Did you see Three Thousand Years of Longing? We haven't been going to the theater as much since Covid, but I really enjoyed that one and was glad to have seen it in the theater.


Art S. IN

            Went with a friend to see the new movie, The Fabelmans last night. It was said to be somewhat autobiographical about Steven Spielberg, showing how he became fascinated with movies at a young age. It was written by Spielberg along with Tony Kushner, and the screenplay was well done. It showed a seemingly close-knit family that kept moving around because of the hard-working father's job changes. The two actors who played the Spielberg character, one as a child and one later as a teen, were both excellent, as was all of the cast. I've always liked Michele Williams and she did a very good job in this role, but whoever decided on her hair style really should go back and learn the trade. There were several scenes in the movie, just how many is difficult to tell, that Spielberg has mentioned during his time as a director, that helped add to the veracity of the story, but just how many were actually true is difficult to tell. One is about meeting the famous director, John Ford, who directed several of the movies Spielberg really liked. Ford gave him a short, gruff meeting but told him a detail about photography that he remembered all of his life. His parents divorced and this had a major impact on him and his interest in film-making, as did many examples of antisemitism/bullying when he was in high school in California. It was a long movie--2 and a half hours--but it did tie things up rather carefully at the end. I thought it was going to end twice before it actually did. Don't want to give away any of the secrets revealed in the movie. We both liked it a lot and were surprised by the content, as well.
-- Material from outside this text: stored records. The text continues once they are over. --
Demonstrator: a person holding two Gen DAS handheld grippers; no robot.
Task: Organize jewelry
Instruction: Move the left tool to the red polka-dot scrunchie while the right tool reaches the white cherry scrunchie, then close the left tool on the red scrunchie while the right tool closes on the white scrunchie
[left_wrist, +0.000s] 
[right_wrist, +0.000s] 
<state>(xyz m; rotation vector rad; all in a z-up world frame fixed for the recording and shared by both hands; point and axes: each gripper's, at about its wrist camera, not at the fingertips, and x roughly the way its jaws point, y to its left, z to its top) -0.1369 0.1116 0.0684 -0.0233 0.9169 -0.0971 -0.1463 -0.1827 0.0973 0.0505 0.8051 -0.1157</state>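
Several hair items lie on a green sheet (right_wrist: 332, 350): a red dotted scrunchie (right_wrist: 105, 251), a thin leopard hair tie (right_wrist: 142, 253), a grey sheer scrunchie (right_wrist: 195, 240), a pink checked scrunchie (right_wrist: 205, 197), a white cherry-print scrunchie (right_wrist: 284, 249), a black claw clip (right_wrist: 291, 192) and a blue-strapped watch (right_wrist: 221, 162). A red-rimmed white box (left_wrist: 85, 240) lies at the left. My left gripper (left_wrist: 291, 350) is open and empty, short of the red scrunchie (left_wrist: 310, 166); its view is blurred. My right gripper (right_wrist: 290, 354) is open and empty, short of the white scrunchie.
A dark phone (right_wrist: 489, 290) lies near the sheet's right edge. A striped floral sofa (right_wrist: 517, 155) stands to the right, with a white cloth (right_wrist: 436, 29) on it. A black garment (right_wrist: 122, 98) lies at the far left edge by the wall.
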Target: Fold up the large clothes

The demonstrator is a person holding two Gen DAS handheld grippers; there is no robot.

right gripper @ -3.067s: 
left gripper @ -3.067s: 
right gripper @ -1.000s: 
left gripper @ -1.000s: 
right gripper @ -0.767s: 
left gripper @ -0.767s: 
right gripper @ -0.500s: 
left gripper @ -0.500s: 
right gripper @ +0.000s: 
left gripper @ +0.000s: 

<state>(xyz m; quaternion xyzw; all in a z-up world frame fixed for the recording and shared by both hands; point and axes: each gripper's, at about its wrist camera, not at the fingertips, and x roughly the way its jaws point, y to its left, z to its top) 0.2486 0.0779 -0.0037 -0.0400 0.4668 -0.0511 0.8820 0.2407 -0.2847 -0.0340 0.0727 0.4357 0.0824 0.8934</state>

            Went with a couple of friends late this afternoon to see the new movie, Memories of My Father. It was one of the best movies I've seen this year. It was a film in Spanish with subtitles but don't let that turn you off. It was beautifully photographed in color and in black and white, depending on the time period it was covering. It was about a medical doctor/human rights activist in Colombia and was unabashedly sentimental. The cast was excellent, especially the two actors who played the son at different ages, the wife, and the doctor himself. It had a beautiful musical score. It was based on a true story and the relationship between the father and his only son in a family full of daughters (I think there were five of them) was astounding. The mother was also especially good. It wasn't afraid to take unpopular stands politically or religiously. It has lessons that are still relevant not only in Colombia today, but also in our own country. It was mainly the story of a good man who tried to do the right thing and avoid violence, but violence seems to always be around to get rid of men like him and Martin Luther King and the Kennedys, etc., etc. It was in many ways a beautiful film that I didn't find at all saccharine like some reviewers have described parts of the film. But even those who have said that the wonderful ensemble cast and the director overcame that characterization. We were the only three people in the theater at the 4 p.m. showing, which was the only time it was shown today. I heard an ominous opinion today on NPR that perhaps people will never return to seeing movies in theaters as they did pre-pandemic, but they prefer streaming them in their homes on TV, and the reporter said that the same lack of attendance was true for symphonies and classical music.